• **Given information**:

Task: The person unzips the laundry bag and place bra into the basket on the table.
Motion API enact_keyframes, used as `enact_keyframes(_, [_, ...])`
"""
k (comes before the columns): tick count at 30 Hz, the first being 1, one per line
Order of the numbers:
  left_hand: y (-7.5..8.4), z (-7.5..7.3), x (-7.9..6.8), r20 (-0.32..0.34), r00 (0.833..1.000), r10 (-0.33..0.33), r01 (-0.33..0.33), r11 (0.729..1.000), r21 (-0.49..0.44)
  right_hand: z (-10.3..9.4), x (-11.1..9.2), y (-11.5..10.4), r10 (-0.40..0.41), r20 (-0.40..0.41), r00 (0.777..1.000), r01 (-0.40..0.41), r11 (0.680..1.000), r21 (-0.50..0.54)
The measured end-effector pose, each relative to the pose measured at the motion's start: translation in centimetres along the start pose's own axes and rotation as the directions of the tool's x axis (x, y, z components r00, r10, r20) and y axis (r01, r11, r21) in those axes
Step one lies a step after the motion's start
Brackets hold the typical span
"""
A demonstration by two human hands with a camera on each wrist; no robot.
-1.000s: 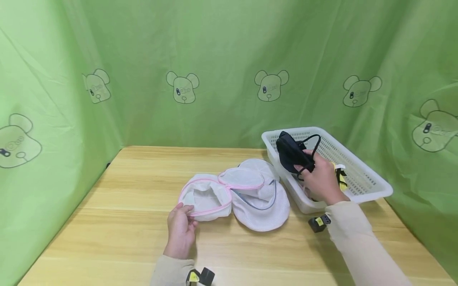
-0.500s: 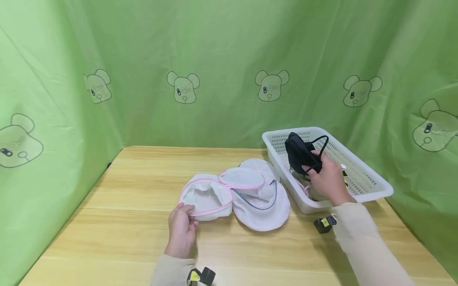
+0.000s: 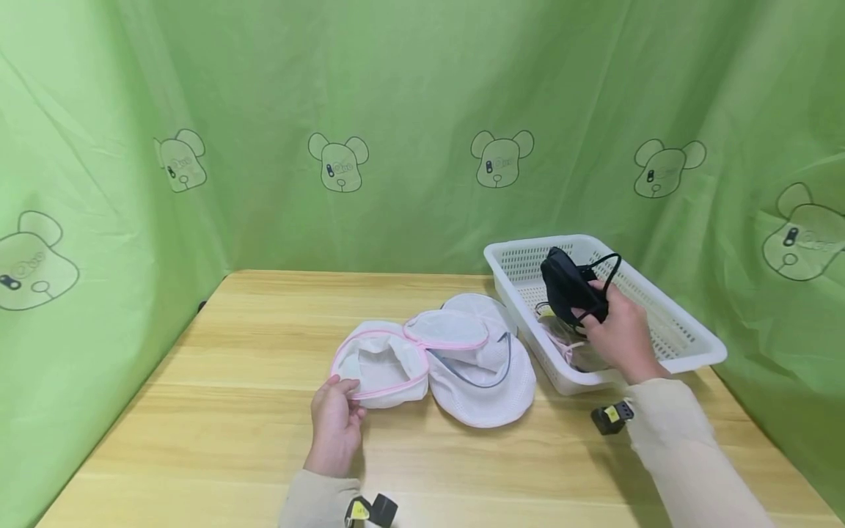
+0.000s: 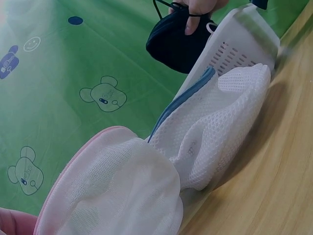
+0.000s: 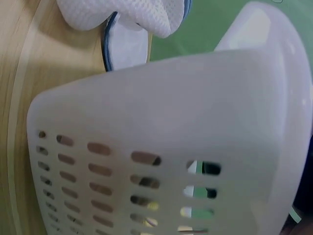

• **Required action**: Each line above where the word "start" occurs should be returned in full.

• **Output for this exercise**:
The measured end-effector pose, each relative to the pose measured at the motion's start: translation in centimetres along the start pose's own axes and rotation as the directions of the tool's x axis (x, y, z components r00, r10, r20) and y axis (r01, r11, r21) in those axes
Step one lies a step after the motion's start

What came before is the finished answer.